Le proteste contro l’inflazione sono continuate martedì, quando i principali sindacati hanno riunito più di 107mila persone in numerose città francesi (300mila secondo gli organizzatori). A scendere in strada sono stati soprattutto i lavoratori del settore dei trasporti, dell’energia e della scuola per chiedere l’aumento dei salari. Per i dipendenti pubblici, il ministro Stanislas Guerini ha annunciato che i negoziati inizieranno a gennaio del prossimo anno, di comune accordo con le organizzazioni sindacali. Tuttavia, il segretario del Cgt, il principale sindacato di sinistra francese, ha dichiarato che le manifestazioni continueranno, senza fornire indicazioni più precise.
Nel frattempo, la Cgt continua il suo braccio di ferro con le aziende petrolifere, difendendo la posizione di un centinaio di dipendenti che da inizio settembre hanno bloccato la quasi totalità dei 7 impianti presenti in Francia (4 di TotalEnergies, 2 di Esso-ExxonMobil e uno di Petroineos, l’unico a essere sempre rimasto in funzione).

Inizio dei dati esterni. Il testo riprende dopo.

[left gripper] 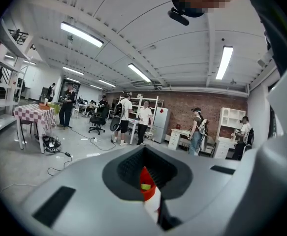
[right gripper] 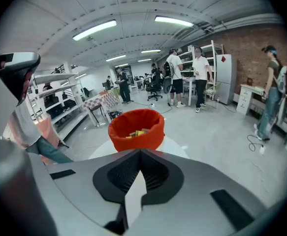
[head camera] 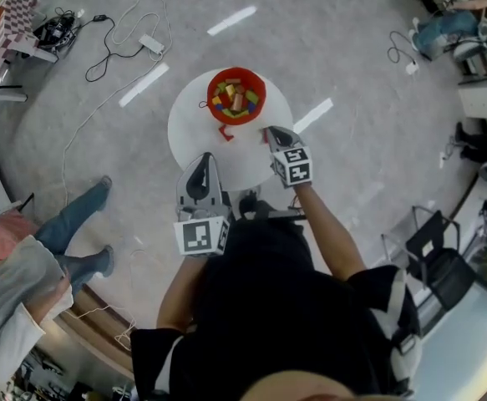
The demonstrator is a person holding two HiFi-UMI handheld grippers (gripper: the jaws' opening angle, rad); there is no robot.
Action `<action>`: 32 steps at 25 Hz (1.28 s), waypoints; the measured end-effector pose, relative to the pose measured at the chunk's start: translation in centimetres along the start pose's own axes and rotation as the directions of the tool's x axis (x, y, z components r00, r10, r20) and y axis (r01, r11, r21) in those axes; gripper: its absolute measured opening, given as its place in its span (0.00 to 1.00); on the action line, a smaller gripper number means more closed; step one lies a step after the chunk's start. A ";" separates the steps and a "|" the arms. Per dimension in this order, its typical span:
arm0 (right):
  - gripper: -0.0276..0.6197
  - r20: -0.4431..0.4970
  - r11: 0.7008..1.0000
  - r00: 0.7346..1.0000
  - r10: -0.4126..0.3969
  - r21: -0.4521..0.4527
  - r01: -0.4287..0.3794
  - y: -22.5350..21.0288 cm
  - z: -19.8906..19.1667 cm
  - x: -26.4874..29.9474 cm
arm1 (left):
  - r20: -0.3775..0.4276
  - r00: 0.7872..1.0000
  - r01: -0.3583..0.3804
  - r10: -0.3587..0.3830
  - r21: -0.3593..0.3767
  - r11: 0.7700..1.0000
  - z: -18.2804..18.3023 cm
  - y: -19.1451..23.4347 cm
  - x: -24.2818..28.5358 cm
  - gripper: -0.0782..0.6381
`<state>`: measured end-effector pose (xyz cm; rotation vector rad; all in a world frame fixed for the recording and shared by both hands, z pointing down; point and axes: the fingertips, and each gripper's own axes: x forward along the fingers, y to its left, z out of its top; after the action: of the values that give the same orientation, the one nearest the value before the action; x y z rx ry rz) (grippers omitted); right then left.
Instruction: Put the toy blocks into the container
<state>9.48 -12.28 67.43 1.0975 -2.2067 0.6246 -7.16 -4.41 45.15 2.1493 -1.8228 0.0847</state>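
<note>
Holds the left tongs (head camera: 203, 164) closed on nothing, back at the near edge of the round white surface (head camera: 189, 132), probably parked there to leave room for the other hand. Holds the right tongs (head camera: 270, 132) closed too, with nothing between the jaws, angled down just near and right of the red container (head camera: 262, 90), seemingly placed for work close to its near side. Finds the container standing toward the far side of the surface, filled with toy blocks (head camera: 233, 98) in yellow, green, red and wood tones, heaped to about the rim. Sees no loose block elsewhere on the surface, save one small red piece (head camera: 225, 132) touching or just beside the container's near side; cannot tell whether block or tag. Judges the task close to done, with that piece the likely reason for the right tongs' position.
</note>
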 end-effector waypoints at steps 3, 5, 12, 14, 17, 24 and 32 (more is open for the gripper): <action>0.04 -0.041 0.999 0.999 -0.025 0.037 0.027 -1.9 -3.5 0.5 | -0.010 1.000 0.018 -0.017 0.029 0.999 -0.3 -0.3 0.5 0.10; 0.04 -0.095 0.998 0.995 -0.033 0.055 0.039 -3.0 -5.7 1.0 | -0.014 1.000 0.024 -0.024 0.017 1.000 -0.3 -0.7 0.9 0.10; 0.04 -0.291 0.994 0.956 -0.040 0.085 0.067 -5.3 -11.8 3.7 | -0.034 0.998 0.053 -0.052 0.028 0.998 -1.0 -1.6 1.8 0.10; 0.07 -0.340 0.995 0.939 -0.044 0.068 0.071 -5.5 -13.1 4.7 | -0.022 0.999 0.046 -0.046 -0.001 0.999 -0.6 -1.7 2.1 0.10; 0.19 -0.408 0.995 0.912 -0.046 0.063 0.078 -5.6 -14.6 6.0 | -0.021 0.999 0.044 -0.044 -0.006 0.999 -0.5 -1.7 2.4 0.10; 0.26 -0.499 0.981 0.866 0.038 0.182 0.061 -3.4 -17.0 7.9 | -0.029 0.999 0.030 -0.030 -0.027 0.999 -0.7 -1.3 2.6 0.10; 0.24 -0.499 0.980 0.866 0.034 0.189 0.071 -3.1 -17.1 9.4 | -0.033 0.999 0.028 -0.029 -0.025 0.999 -1.0 -0.9 2.7 0.10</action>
<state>12.50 -8.27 86.54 0.9192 -1.7059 1.0169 -5.58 -6.60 46.60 2.1432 -1.7652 0.0903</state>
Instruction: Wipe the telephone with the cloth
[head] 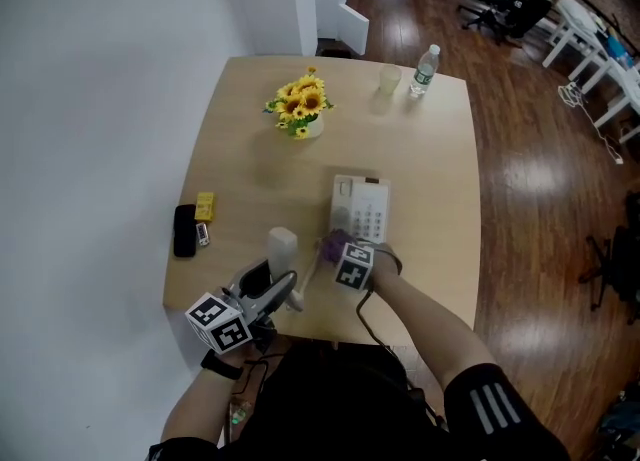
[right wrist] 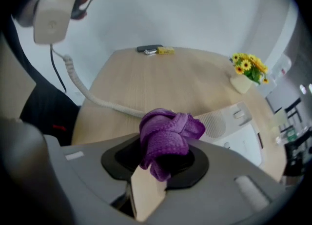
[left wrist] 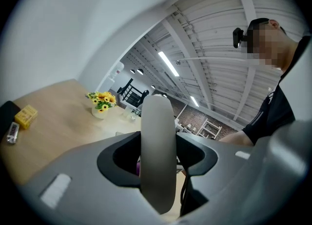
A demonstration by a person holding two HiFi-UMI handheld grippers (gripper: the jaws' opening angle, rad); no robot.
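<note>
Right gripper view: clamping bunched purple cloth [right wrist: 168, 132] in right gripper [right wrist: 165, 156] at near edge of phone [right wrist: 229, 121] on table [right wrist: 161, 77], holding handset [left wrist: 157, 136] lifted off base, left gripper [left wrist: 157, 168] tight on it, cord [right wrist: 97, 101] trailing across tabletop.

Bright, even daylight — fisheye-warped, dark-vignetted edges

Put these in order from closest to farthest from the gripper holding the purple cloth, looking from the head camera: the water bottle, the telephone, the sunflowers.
1. Telephone, right in front of the right gripper.
2. Sunflowers, farther back, toward the left.
3. Water bottle, at the far edge, on the right.
</note>
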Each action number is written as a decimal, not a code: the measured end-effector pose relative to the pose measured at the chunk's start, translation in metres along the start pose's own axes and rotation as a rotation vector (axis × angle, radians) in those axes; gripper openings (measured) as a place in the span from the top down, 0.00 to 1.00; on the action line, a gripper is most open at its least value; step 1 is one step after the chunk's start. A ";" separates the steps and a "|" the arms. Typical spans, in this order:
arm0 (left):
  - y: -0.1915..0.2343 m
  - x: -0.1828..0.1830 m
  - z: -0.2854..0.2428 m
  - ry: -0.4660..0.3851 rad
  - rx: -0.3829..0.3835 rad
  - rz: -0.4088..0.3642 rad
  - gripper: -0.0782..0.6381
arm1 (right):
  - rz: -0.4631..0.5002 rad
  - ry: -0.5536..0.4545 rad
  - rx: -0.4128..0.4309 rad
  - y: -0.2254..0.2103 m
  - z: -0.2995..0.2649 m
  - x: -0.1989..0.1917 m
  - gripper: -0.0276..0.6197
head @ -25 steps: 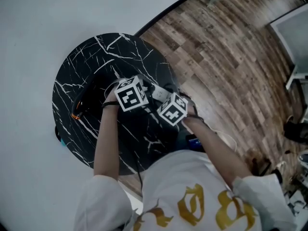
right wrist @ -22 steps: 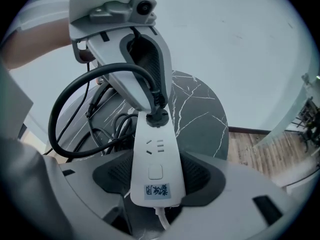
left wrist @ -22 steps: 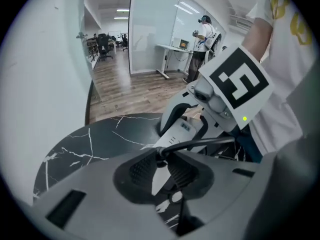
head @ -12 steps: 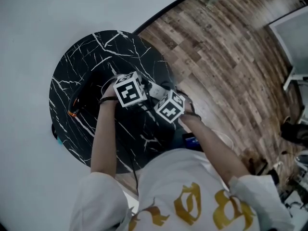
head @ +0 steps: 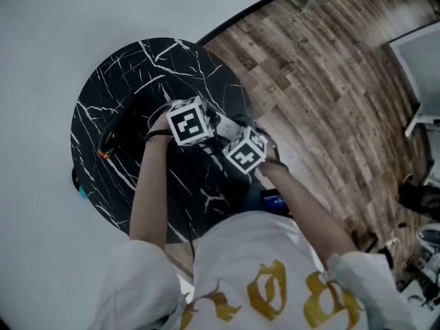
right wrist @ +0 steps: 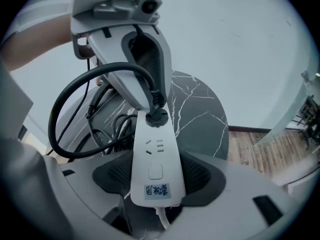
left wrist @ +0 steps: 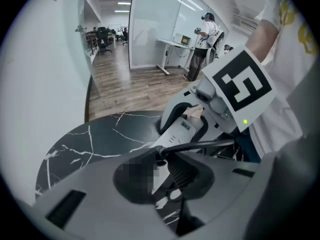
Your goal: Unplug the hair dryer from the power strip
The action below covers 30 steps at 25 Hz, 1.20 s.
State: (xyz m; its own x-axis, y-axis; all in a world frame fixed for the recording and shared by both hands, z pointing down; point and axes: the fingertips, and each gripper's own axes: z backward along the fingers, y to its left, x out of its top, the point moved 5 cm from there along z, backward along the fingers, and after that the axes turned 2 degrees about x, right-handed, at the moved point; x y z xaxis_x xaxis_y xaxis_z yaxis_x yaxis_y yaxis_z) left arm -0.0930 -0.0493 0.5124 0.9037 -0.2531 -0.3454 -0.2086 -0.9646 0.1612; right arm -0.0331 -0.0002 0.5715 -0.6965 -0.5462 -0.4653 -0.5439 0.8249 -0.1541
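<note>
While in power strip (right wrist: pixel 156 169), plug (right wrist: pixel 156 118) within left tool (left wrist: pixel 161 174).

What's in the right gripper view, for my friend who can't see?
The right gripper grips a white power strip in its jaws. At the far end, the left gripper pinches the black plug.

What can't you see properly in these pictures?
- Right gripper view: the plug prongs, hidden inside the power strip, with the left gripper clamped on the plug.
- Right gripper view: the strip's label, too small to read.
- Head view: plug and socket, covered by the left and right gripper marker cubes.
- Head view: hair dryer, dark against the black table, shape unclear.
</note>
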 end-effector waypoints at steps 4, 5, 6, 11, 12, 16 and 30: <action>0.004 -0.005 0.002 -0.012 0.057 0.030 0.80 | 0.015 0.021 -0.015 -0.002 0.000 -0.001 0.53; 0.008 -0.003 0.003 0.000 0.037 0.016 0.80 | 0.016 0.024 -0.019 -0.002 0.000 -0.002 0.53; 0.011 -0.001 0.002 0.013 -0.003 0.017 0.80 | 0.015 0.024 -0.019 -0.002 0.000 -0.003 0.53; 0.008 0.002 0.002 0.036 -0.080 0.007 0.80 | 0.003 0.012 0.006 0.002 -0.001 0.001 0.53; 0.004 0.002 0.002 0.032 -0.040 -0.013 0.80 | 0.002 0.012 0.006 0.002 -0.001 0.001 0.53; -0.007 -0.011 -0.001 0.019 0.071 0.030 0.80 | 0.006 0.022 0.003 0.002 -0.001 0.001 0.53; -0.002 -0.006 0.002 0.011 0.072 0.032 0.80 | 0.022 0.008 0.004 0.003 -0.001 -0.001 0.53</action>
State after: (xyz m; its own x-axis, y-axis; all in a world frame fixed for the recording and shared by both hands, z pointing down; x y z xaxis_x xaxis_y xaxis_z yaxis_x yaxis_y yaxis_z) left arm -0.0991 -0.0457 0.5123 0.9002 -0.2833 -0.3306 -0.2632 -0.9590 0.1051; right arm -0.0347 0.0030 0.5727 -0.7119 -0.5292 -0.4617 -0.5267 0.8371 -0.1475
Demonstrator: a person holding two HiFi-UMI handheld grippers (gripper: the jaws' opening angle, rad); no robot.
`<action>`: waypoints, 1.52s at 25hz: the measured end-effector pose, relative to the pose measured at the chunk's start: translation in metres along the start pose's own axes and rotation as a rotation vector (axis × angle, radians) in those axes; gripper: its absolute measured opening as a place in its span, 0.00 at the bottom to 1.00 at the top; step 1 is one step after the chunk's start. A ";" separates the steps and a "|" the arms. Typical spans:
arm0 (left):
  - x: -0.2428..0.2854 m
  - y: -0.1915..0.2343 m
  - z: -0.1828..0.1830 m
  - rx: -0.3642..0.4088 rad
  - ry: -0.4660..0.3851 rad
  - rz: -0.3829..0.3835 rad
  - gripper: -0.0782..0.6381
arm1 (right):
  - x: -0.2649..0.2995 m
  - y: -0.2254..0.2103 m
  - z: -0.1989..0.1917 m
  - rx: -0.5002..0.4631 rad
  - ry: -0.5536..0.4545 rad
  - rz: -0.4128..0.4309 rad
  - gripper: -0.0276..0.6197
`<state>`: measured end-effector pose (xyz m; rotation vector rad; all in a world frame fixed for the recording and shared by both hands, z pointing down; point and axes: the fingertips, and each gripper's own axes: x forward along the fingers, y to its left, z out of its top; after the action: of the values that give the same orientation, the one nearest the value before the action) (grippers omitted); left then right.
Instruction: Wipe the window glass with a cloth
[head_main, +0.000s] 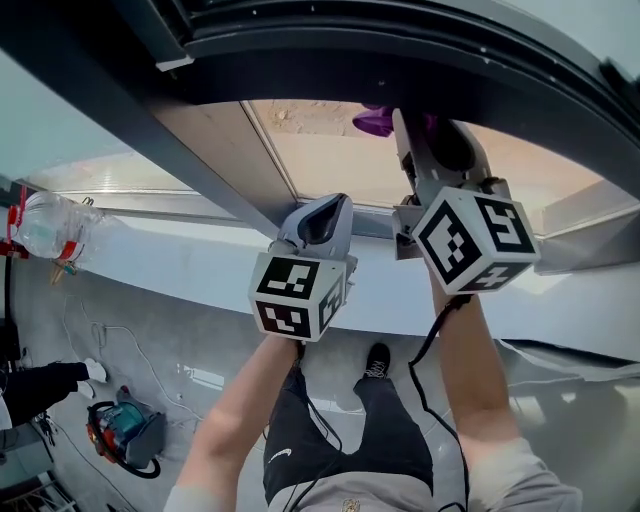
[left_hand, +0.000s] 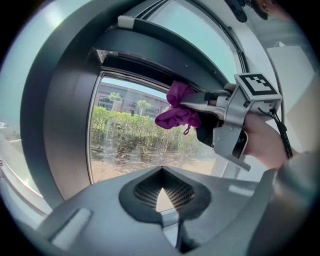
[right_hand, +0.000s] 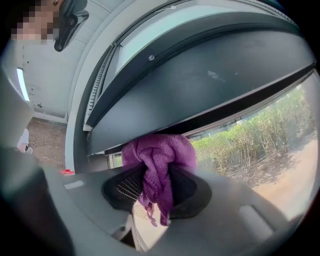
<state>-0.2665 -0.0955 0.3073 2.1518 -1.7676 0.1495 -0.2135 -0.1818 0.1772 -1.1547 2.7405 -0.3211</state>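
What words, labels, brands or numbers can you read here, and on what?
No words or numbers can be read.
Cubes on the left hand-held gripper and right hand-held gripper: square patterns, no letters.
Shorts: white swoosh mark, no lettering.
Shirt emblem: too small to read.
Purple cloth: blank.

We saw a dark grey window frame (left_hand: 65, 125) above a white sill (head_main: 170, 265), pale glossy floor (head_main: 200, 350) below, and sunlit green shrubs (left_hand: 130, 135) beyond it.
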 end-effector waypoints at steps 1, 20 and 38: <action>-0.001 0.003 -0.001 0.002 0.000 -0.005 0.11 | 0.002 0.004 -0.001 -0.012 -0.003 -0.007 0.27; 0.011 0.058 -0.159 0.002 0.211 -0.050 0.11 | 0.009 -0.024 -0.215 -0.083 0.184 -0.108 0.27; 0.034 0.092 -0.256 -0.081 0.300 0.108 0.11 | 0.005 -0.089 -0.483 -0.054 0.633 -0.088 0.27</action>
<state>-0.3124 -0.0566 0.5744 1.8658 -1.6833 0.3986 -0.2620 -0.1797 0.6661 -1.3815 3.2417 -0.7407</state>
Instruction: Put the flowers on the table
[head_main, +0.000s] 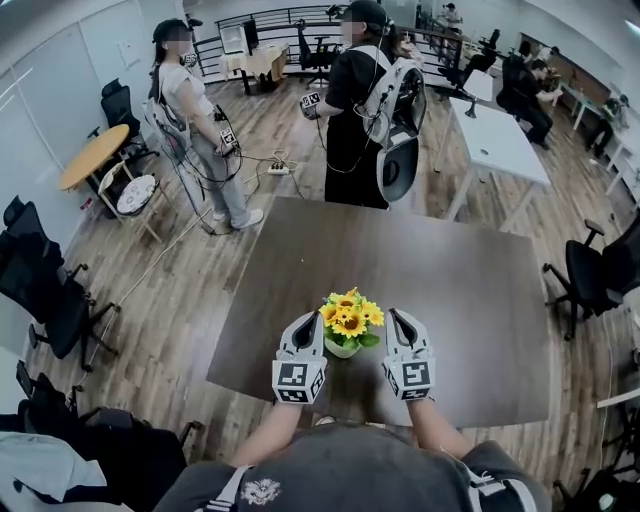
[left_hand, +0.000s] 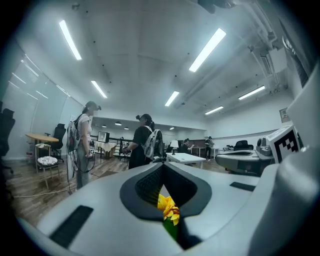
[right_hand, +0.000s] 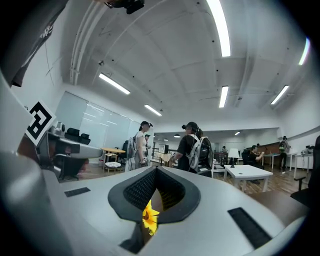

Davanti all’inflazione al 6,2% (che resta comunque il tasso più basso d’Europa) e agli utili stellari delle compagnie, i lavoratori delle raffinerie avevano inizialmente chiesto un aumento del 10% dei salari: ad oggi, i dipendenti degli impianti di Esso-ExxonMobil sono tornati al lavoro patteggiando un aumento del 6,5% per il 2023, mentre la maggior parte dei dipendenti di TotalEnergies ha rifiutato un accordo con l’azienda che garantiva un aumento del 7%, insistendo sulla cifra iniziale.
Nelle ultime settimane, le proteste dei dipendenti delle raffinerie hanno causato gravi disagi alla popolazione francese, che si è ritrovata a dover fare lunghe code davanti ai benzinai per fare il pieno. Per risolvere la situazione, l’esecutivo di Macron ha disposto un «ordine di precettazione», una misura che impone la fine dello sciopero se questo si rivela una minaccia all’ordine pubblico e che obbliga alcuni dipendenti a tornare al lavoro per garantire i servizi essenziali, e l’arrivo di carburante d’importazione.
La «spinta sull’acceleratore» annunciata dal presidente lo scorso lunedì sembra aver dato i suoi frutti: negli ultimi giorni il numero di benzinai ai quali mancava almeno un tipo di carburante è sceso al di sotto del 25% (contro il 30% dello scorso fine settimana) e gli impianti in cui continua lo sciopero sono scesi a tre.
«Grazie al termine delle ostilità con Esso-ExxonMobil e all’insieme delle misure che abbiamo preso, al momento la situazione è migliorata notevolmente» ha affermato la prima ministra Borne lo scorso martedì davanti all’Assemblée nationale. Macron e il suo esecutivo sembrano aver imparato la lezione dei gilets jaunes: non aspettare l’escalation, ma rispondere ai conflitti il più velocemente possibile e scegliere con cura le proprie battaglie (non a caso, la riforma delle pensioni tanto cara a Ensemble! è stata posticipata a inizio 2023).
Come ha ricordato tuttavia Mark Bassets, corrispondente di El País in Francia, gli scioperi nelle raffinerie e dei lavoratori francesi rappresentano forse la prima situazione di aperto conflitto sociale che deriva dall’invasione russa in Ucraina e che «quel che succede in Francia può essere un campanello d’allarme» per il resto degli Stati europei.